What the book is for
The book is what happens when you impose a spine on the models.
The posts were the laboratory. The book is the conclusion. It is the moment you ask not just what you observed, but what it all adds up to. And there is a final section that has never appeared here.
It begins with a provocation: we have outgrown bureaucracy.
Bureaucracy was a technology. It was the solution that industrial civilization developed for the problem of coordinating large numbers of people across complex tasks in an environment where information was scarce and verification was expensive. Given those constraints, it made sense. Hierarchy. Standardized process. Trust established through credentials and titles rather than real-time data. It was never elegant. But it worked, after a fashion, for the world it was designed for.
That world no longer exists. That’s one reason why I ignored much of the theoretical writing on the topic. I saw it as outdated.
The digital complexity that has accumulated over the past forty years manifests itself as the volume and velocity of information, the pace of change, and the intricacy of the systems we now depend on. It was never something bureaucracy was capable of managing. It was overwhelmed before it knew it was overwhelmed. The form-filling and committee-sitting and memo-writing continued. But the world had already moved past them.

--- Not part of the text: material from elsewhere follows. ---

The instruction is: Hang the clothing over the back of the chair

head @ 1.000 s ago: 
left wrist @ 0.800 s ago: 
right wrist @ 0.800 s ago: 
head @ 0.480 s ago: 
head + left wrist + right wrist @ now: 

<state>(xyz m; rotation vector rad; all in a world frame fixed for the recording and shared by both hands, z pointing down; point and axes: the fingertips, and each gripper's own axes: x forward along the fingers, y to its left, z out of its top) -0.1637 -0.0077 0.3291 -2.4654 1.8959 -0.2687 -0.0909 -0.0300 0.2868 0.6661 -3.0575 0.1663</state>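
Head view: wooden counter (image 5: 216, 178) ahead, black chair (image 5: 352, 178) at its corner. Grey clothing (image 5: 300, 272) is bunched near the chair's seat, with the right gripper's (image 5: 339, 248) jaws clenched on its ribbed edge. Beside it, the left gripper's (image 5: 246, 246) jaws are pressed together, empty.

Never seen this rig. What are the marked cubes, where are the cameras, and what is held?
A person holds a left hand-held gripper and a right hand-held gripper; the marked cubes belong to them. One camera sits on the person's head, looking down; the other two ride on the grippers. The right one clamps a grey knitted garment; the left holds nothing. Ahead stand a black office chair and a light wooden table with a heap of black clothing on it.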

Now something more fundamental is happening. When agentic AI can verify claims, audit transactions, and execute decisions at machine speed, the assumption that underpins bureaucratic process, i.e., that trust must be established through elaborate human ritual because verification is costly, begins to collapse. If the cost of verification approaches zero, what do you need the apparatus for?
Can AI help us develop the trustless organization? What would that look like?
There are live experiments happening in the marketplace right now, and the view is still maturing. But it raises something more profound than an organizational design problem. When humans live inside a cybernetic system, in genuine, continuous interaction with machines that can think, decide, and act, what is the nature of human agency inside that system? What does accountability mean when the decision-maker is not fully human? What does institutional self-interest look like when the institution can automate its own expansion?
The bureaucracy posts were the diagnostic. This final section is the prognosis. One day we may look back at bureaucracy the way we look at the human appendix: a vestigial structure from an earlier stage of evolution, costly to maintain, occasionally dangerous, and destined for obsolescence.
That argument required a book. It could not be a post.
What happens here
New posts stop. Each week I will republish one prior post, not in the order they were written, but in the order that builds the book’s argument. Each republication will note where that post sits in the larger structure. Think of it as a curated reread: the experiment, organized.
If the book does what I believe it can do, the conversation that follows will be larger than anything we could have had here. I hope you will be part of it.
As we restructure the tools with which we do business, we also need to re-engineer our organizations. This is perhaps the more meaningful question.
What if we can develop a zero trust architecture for the company or the non-profit or the agency, one in which we never trust, but always verify? One in which accountability is automatic and transparent.
There’d be no stopping a company like that.